Required action: Exclude the pictures and transcribe the rest of the data below exactly.

Supplied data:
********

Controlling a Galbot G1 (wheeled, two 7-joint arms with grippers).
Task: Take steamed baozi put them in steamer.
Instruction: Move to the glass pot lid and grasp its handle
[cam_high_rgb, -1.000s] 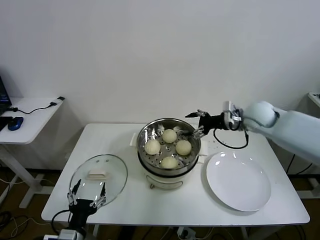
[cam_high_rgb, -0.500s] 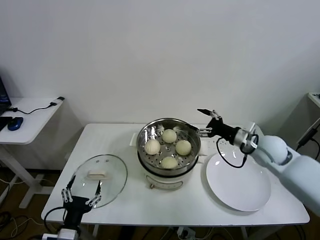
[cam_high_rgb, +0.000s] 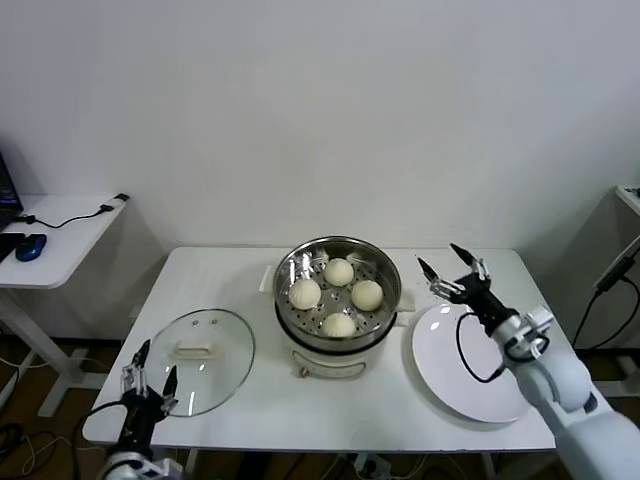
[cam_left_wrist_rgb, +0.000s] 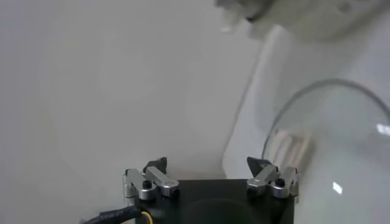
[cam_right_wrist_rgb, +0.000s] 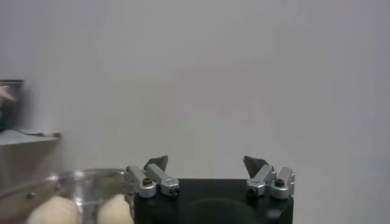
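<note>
Several cream-white baozi (cam_high_rgb: 339, 271) lie in the shiny steel steamer (cam_high_rgb: 290, 262) on its white pot base at the table's middle. In the right wrist view two baozi (cam_right_wrist_rgb: 55, 212) show low down inside the steamer rim (cam_right_wrist_rgb: 61, 178). My right gripper (cam_high_rgb: 450, 262) hovers to the right of the steamer, over the far edge of the white plate (cam_high_rgb: 478, 365). It is open and empty, as the right wrist view also shows (cam_right_wrist_rgb: 206, 161). My left gripper (cam_high_rgb: 155, 362) is low at the table's front left, by the glass lid (cam_high_rgb: 200, 345), open and empty (cam_left_wrist_rgb: 207, 163).
The glass lid (cam_left_wrist_rgb: 341, 140) with its white handle (cam_high_rgb: 193, 350) lies flat left of the steamer. The plate is bare. A small white side table (cam_high_rgb: 60, 235) with a mouse and cables stands at far left. A white wall is close behind.
My right arm has drawn back from the steamer rim, moving right and down to the plate's far edge. The left gripper has sunk lower and leftward by the lid. Both stayed open.
</note>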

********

Solution for this problem:
Controlling a Galbot G1 (wheeled, two 7-joint arms with grippers).
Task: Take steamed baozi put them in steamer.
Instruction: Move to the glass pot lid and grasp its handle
[cam_high_rgb, -1.000s] 
[cam_high_rgb, -0.500s] 
[cam_high_rgb, +0.000s] 
[cam_left_wrist_rgb, +0.000s] 
[cam_right_wrist_rgb, +0.000s] 
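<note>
Several cream-white baozi (cam_high_rgb: 339, 271) lie in the shiny steel steamer (cam_high_rgb: 290, 262) on its white pot base at the table's middle. In the right wrist view two baozi (cam_right_wrist_rgb: 55, 212) show low down inside the steamer rim (cam_right_wrist_rgb: 61, 178). My right gripper (cam_high_rgb: 450, 262) hovers to the right of the steamer, over the far edge of the white plate (cam_high_rgb: 478, 365). It is open and empty, as the right wrist view also shows (cam_right_wrist_rgb: 206, 161). My left gripper (cam_high_rgb: 155, 362) is low at the table's front left, by the glass lid (cam_high_rgb: 200, 345), open and empty (cam_left_wrist_rgb: 207, 163).
The glass lid (cam_left_wrist_rgb: 341, 140) with its white handle (cam_high_rgb: 193, 350) lies flat left of the steamer. The plate is bare. A small white side table (cam_high_rgb: 60, 235) with a mouse and cables stands at far left. A white wall is close behind.
My right arm has drawn back from the steamer rim, moving right and down to the plate's far edge. The left gripper has sunk lower and leftward by the lid. Both stayed open.
</note>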

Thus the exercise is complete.